The task » The response must match the data below exactly, line for line.

Data »

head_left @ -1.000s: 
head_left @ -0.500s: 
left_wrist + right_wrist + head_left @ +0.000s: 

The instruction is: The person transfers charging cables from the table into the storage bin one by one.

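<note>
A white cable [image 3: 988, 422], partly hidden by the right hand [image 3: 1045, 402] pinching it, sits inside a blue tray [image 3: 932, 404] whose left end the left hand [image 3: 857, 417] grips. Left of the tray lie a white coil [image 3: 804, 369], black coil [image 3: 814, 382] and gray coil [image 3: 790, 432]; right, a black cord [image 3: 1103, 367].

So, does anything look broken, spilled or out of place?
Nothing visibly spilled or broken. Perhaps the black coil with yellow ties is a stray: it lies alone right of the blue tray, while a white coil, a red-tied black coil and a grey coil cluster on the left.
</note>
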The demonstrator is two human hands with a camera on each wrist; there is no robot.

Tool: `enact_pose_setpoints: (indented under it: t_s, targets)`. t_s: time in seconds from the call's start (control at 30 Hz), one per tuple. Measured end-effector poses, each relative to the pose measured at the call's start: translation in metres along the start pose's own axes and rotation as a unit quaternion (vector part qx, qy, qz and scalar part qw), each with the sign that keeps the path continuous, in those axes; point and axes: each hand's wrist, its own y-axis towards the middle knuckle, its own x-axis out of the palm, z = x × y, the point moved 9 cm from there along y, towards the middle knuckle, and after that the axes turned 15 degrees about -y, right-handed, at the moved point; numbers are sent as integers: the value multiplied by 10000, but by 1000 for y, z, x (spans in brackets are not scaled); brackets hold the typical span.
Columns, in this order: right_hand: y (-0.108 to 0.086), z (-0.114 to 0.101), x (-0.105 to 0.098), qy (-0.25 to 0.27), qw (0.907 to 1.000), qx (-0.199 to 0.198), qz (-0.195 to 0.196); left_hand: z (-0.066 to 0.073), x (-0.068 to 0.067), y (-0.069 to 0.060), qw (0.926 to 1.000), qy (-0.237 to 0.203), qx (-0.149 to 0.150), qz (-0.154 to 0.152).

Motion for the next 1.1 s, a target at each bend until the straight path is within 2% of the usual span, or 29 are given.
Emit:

Reply »
head_left @ -1.000s: 
head_left @ -0.500s: 
left_wrist + right_wrist + head_left @ +0.000s: 

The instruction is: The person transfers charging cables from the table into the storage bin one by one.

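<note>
A white cable [image 3: 988, 422], partly hidden by the right hand [image 3: 1045, 402] pinching it, sits inside a blue tray [image 3: 932, 404] whose left end the left hand [image 3: 857, 417] grips. Left of the tray lie a white coil [image 3: 804, 369], black coil [image 3: 814, 382] and gray coil [image 3: 790, 432]; right, a black cord [image 3: 1103, 367].

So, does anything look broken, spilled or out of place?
Nothing visibly spilled or broken. Perhaps the black coil with yellow ties is a stray: it lies alone right of the blue tray, while a white coil, a red-tied black coil and a grey coil cluster on the left.
</note>
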The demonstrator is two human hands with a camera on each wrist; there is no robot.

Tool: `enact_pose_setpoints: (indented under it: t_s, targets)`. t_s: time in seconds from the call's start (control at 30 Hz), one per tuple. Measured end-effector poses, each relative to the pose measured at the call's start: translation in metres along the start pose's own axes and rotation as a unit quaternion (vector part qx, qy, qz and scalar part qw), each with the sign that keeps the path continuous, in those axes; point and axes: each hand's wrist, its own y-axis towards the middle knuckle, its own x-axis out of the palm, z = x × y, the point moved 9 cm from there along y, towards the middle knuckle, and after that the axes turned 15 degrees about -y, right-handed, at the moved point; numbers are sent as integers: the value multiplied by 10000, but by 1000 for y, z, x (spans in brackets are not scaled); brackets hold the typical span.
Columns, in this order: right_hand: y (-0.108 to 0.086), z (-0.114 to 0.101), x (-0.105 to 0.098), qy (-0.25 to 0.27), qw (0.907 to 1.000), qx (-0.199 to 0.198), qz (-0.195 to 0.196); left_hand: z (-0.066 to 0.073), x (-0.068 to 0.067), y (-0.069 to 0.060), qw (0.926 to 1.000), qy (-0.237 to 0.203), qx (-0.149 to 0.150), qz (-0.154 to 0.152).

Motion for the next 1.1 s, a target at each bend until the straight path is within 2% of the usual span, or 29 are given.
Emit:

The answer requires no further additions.